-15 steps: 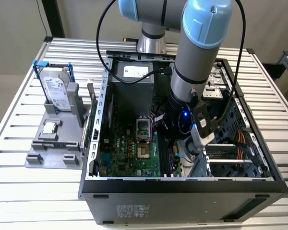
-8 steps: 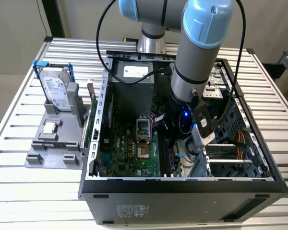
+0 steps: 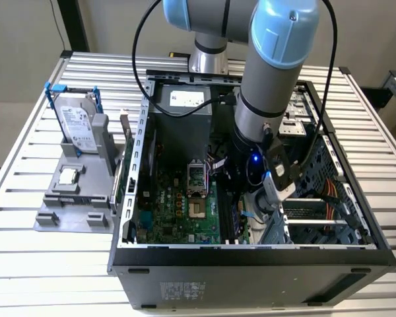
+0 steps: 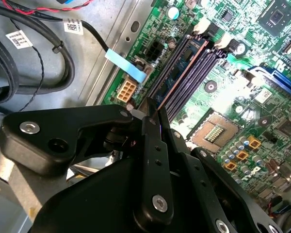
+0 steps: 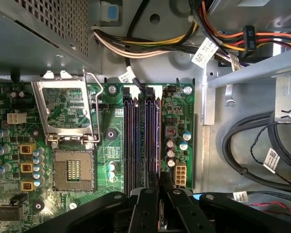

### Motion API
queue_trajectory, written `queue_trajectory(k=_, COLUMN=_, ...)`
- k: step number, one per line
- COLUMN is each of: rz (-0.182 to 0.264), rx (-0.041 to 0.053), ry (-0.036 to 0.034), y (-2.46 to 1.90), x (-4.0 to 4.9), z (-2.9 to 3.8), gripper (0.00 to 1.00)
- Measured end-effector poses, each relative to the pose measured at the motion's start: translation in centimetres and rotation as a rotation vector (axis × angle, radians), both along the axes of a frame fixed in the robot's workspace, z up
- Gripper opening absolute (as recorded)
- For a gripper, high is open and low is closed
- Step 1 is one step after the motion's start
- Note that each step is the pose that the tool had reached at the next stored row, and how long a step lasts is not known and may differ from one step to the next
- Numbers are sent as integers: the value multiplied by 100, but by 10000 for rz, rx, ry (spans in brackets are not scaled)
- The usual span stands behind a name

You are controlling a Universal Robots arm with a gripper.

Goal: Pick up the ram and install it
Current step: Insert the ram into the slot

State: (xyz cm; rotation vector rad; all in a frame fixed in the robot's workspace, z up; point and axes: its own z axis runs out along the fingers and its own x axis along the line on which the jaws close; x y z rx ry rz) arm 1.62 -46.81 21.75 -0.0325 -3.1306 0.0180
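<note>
**Exterior view: arm reaches into an open computer case, ram in its slot under the gripper**

A slatted metal table [image 3: 39,264] stands before a plain beige wall [image 3: 20,39]. On it lies a black computer case [image 3: 251,264] on its side with the panel off, so the green motherboard [image 3: 171,211] faces up. Toward the exterior view's left, just beside the case, a grey fixture [image 3: 72,205] carries a silver hard drive [image 3: 76,125] standing upright and a small square processor chip [image 3: 68,176] lying flat. The robot arm [image 3: 277,72] comes down from the back of the table into the case, its wrist low over the board.

Both wrist views bring the memory slots close. The ram [image 4: 182,73] [image 5: 156,136] stands on edge in one of the long parallel slots, beside the open processor socket [image 4: 213,133] [image 5: 72,170]. The gripper [image 4: 157,114] [image 5: 160,178] sits directly over the near stretch of the stick, its two black fingers [image 4: 153,131] drawn to a narrow gap, and the ram's top edge runs in between them, so they appear to pinch it. How deep the stick sits in the slot cannot be told.

The exterior view alone takes in the table, the fixture and its parts. The first wrist view adds a bundle of coloured cables [image 5: 150,46] above the slots, with the socket's raised metal frame [image 5: 65,109]. The second wrist view shows a pale blue tab [image 4: 126,65] near the slot ends.
</note>
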Motion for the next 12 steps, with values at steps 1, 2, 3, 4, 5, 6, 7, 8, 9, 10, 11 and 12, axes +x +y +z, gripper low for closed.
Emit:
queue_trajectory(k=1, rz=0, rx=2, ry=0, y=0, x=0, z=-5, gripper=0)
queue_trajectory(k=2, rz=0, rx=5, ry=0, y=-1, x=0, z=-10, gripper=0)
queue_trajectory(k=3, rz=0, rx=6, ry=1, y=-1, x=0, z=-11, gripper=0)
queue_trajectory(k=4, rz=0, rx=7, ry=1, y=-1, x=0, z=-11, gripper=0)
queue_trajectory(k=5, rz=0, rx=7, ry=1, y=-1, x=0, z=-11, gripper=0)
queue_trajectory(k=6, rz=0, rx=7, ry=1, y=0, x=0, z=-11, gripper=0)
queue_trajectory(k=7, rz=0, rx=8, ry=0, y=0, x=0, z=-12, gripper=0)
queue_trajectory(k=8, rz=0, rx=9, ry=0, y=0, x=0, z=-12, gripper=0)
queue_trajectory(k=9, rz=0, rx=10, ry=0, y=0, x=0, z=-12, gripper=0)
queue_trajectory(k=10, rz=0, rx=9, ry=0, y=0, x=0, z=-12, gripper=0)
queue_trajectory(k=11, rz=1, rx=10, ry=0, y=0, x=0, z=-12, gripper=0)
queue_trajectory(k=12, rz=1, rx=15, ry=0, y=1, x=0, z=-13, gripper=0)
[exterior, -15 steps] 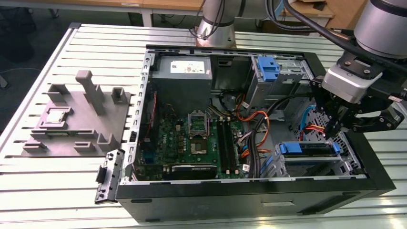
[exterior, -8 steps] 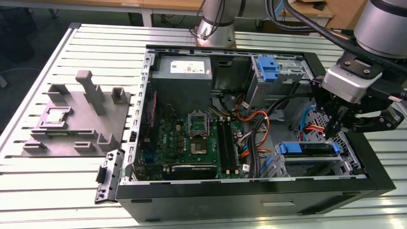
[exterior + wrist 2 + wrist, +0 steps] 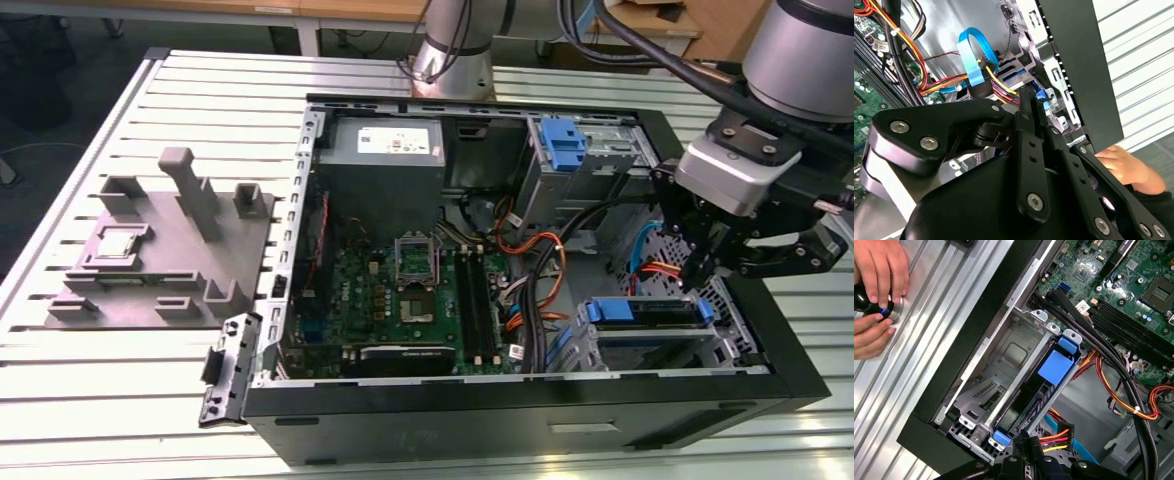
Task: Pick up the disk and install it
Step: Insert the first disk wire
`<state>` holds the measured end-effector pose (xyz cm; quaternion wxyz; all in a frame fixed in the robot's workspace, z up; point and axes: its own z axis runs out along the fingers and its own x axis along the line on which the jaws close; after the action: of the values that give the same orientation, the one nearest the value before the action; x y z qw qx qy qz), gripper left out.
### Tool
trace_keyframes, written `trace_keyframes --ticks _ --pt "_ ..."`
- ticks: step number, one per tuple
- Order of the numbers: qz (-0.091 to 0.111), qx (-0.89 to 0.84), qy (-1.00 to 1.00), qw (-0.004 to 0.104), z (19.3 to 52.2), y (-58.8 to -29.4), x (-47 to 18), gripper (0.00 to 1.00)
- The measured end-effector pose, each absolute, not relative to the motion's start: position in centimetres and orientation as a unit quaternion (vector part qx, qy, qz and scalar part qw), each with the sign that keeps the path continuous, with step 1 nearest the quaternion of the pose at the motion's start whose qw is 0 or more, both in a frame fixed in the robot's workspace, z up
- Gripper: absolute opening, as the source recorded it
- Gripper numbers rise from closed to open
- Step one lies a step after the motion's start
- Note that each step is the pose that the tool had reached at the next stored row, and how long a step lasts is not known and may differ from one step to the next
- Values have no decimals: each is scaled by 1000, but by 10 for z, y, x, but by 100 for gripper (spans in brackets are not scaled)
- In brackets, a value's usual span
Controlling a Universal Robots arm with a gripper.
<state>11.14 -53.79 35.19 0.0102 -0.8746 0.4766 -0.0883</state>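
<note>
Hovering gripper (image 3: 703, 268) | blue-framed flat disk (image 3: 1039, 390) seated in metal bay (image 3: 1004, 360)

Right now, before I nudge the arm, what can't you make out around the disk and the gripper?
- The disk: in the first wrist view it sits in the drive cage with its label face hidden; whether it is fully seated is unclear.
- The gripper: in the exterior view its fingertips blur against the cables, so open or shut is undecided.
- A hand: cut off by the gripper links in the second wrist view.
</note>
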Motion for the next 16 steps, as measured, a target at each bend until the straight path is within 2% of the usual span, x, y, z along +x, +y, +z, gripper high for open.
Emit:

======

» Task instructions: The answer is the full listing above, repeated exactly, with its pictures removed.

» Response for this exercise:
-15 steps: 
-8 steps: 
+0 steps: 
+0 steps: 
+0 steps: 

### Motion API
queue_trajectory, written `queue_trajectory(k=_, COLUMN=_, ...)`
- k: step number, one per line
- COLUMN is each of: rz (-0.182 to 0.264), rx (-0.041 to 0.053), ry (-0.036 to 0.034), y (-2.46 to 1.90), x (-4.0 to 4.9), z (-2.9 to 3.8), gripper (0.00 to 1.00)
- Measured end-effector poses, each relative to the pose measured at the motion's start: translation in centimetres and rotation as a rotation vector (axis × angle, radians), both along the axes of a frame fixed in the robot's workspace, z up
- Gripper opening absolute (as recorded)
- For a gripper, high is open and low is closed
- Step 1 is one step after the motion's start
- Note that each step is the pose that the tool had reached at the next stored row, and how long a step lasts is not known and may differ from one step to the next
- Numbers are sent as integers: the value multiplied by 100, but by 10000 for rz, rx, ry (spans in brackets are not scaled)
- The usual span stands behind a name

You are controlling a Universal Robots arm with a gripper.

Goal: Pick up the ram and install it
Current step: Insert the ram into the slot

State: (xyz cm; rotation vector rad; all in a frame fixed in the robot's workspace, z up; point and axes: its own z axis runs out along the fingers and its own x axis along the line on which the jaws close; x y z rx ry rz) arm 1.62 -46.81 21.75 -0.0325 -3.1306 0.0180
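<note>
**Exterior view: arm reaches into an open computer case, ram in its slot under the gripper**

A slatted metal table [image 3: 39,264] stands before a plain beige wall [image 3: 20,39]. On it lies a black computer case [image 3: 251,264] on its side with the panel off, so the green motherboard [image 3: 171,211] faces up. Toward the exterior view's left, just beside the case, a grey fixture [image 3: 72,205] carries a silver hard drive [image 3: 76,125] standing upright and a small square processor chip [image 3: 68,176] lying flat. The robot arm [image 3: 277,72] comes down from the back of the table into the case, its wrist low over the board.

Both wrist views bring the memory slots close. The ram [image 4: 182,73] [image 5: 156,136] stands on edge in one of the long parallel slots, beside the open processor socket [image 4: 213,133] [image 5: 72,170]. The gripper [image 4: 157,114] [image 5: 160,178] sits directly over the near stretch of the stick, its two black fingers [image 4: 153,131] drawn to a narrow gap, and the ram's top edge runs in between them, so they appear to pinch it. How deep the stick sits in the slot cannot be told.

The exterior view alone takes in the table, the fixture and its parts. The first wrist view adds a bundle of coloured cables [image 5: 150,46] above the slots, with the socket's raised metal frame [image 5: 65,109]. The second wrist view shows a pale blue tab [image 4: 126,65] near the slot ends.
</note>
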Motion for the next 12 steps, with values at steps 1, 2, 3, 4, 5, 6, 7, 8, 9, 10, 11 and 12, axes +x +y +z, gripper low for closed.
Emit:
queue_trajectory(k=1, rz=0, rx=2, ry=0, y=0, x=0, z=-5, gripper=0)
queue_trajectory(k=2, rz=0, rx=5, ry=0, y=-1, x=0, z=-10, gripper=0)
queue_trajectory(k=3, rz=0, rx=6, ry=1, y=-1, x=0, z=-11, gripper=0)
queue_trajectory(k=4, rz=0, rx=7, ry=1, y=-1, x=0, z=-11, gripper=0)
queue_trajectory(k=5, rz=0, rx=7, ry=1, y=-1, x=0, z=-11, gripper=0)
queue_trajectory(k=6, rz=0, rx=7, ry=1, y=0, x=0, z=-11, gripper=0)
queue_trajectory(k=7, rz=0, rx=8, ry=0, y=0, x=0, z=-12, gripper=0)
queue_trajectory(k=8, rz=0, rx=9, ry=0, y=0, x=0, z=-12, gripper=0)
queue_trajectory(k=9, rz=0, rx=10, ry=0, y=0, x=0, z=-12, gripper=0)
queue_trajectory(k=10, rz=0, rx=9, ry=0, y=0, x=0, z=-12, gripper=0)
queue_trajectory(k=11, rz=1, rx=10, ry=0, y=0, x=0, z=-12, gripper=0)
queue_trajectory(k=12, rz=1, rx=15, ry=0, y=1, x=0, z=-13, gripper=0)
[exterior, -15 steps] 
[exterior, -8 steps] 
[exterior + wrist 2 + wrist, +0 steps] 
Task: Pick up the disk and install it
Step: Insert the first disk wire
`<state>` holds the measured end-effector pose (xyz cm; quaternion wxyz; all in a frame fixed in the robot's workspace, z up; point and axes: its own z axis runs out along the fingers and its own x axis along the line on which the jaws close; after the action: of the values that give the same orientation, the one nearest the value before the action; x y z qw qx qy qz), gripper left out.
### Tool
trace_keyframes, written `trace_keyframes --ticks _ --pt "_ ..."`
- ticks: step number, one per tuple
- Order of the numbers: qz (-0.091 to 0.111), qx (-0.89 to 0.84), qy (-1.00 to 1.00), qw (-0.004 to 0.104), z (19.3 to 52.2), y (-58.8 to -29.4), x (-47 to 18), gripper (0.00 to 1.00)
- The measured end-effector pose, each absolute, not relative to the motion's start: position in centimetres and orientation as a unit quaternion (vector part qx, qy, qz and scalar part qw), each with the sign that keeps the path continuous, with step 1 nearest the quaternion of the pose at the motion's start whose qw is 0 or more, both in a frame fixed in the robot's workspace, z up
- Gripper: absolute opening, as the source recorded it
- Gripper numbers rise from closed to open
- Step one lies a step after the motion's start
- Note that each step is the pose that the tool had reached at the next stored row, and how long a step lasts is not known and may differ from one step to the next
- Values have no decimals: each is scaled by 1000, but by 10 for z, y, x, but by 100 for gripper (spans in brackets are not scaled)
- In brackets, a value's usual span
Controlling a Universal Robots arm with a gripper.
<state>11.14 -53.79 35.19 0.0102 -0.8746 0.4766 -0.0883</state>
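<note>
Hovering gripper (image 3: 703, 268) | blue-framed flat disk (image 3: 1039, 390) seated in metal bay (image 3: 1004, 360)

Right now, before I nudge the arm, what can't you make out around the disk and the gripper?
- The disk: in the first wrist view it sits in the drive cage with its label face hidden; whether it is fully seated is unclear.
- The gripper: in the exterior view its fingertips blur against the cables, so open or shut is undecided.
- A hand: cut off by the gripper links in the second wrist view.
</note>
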Motion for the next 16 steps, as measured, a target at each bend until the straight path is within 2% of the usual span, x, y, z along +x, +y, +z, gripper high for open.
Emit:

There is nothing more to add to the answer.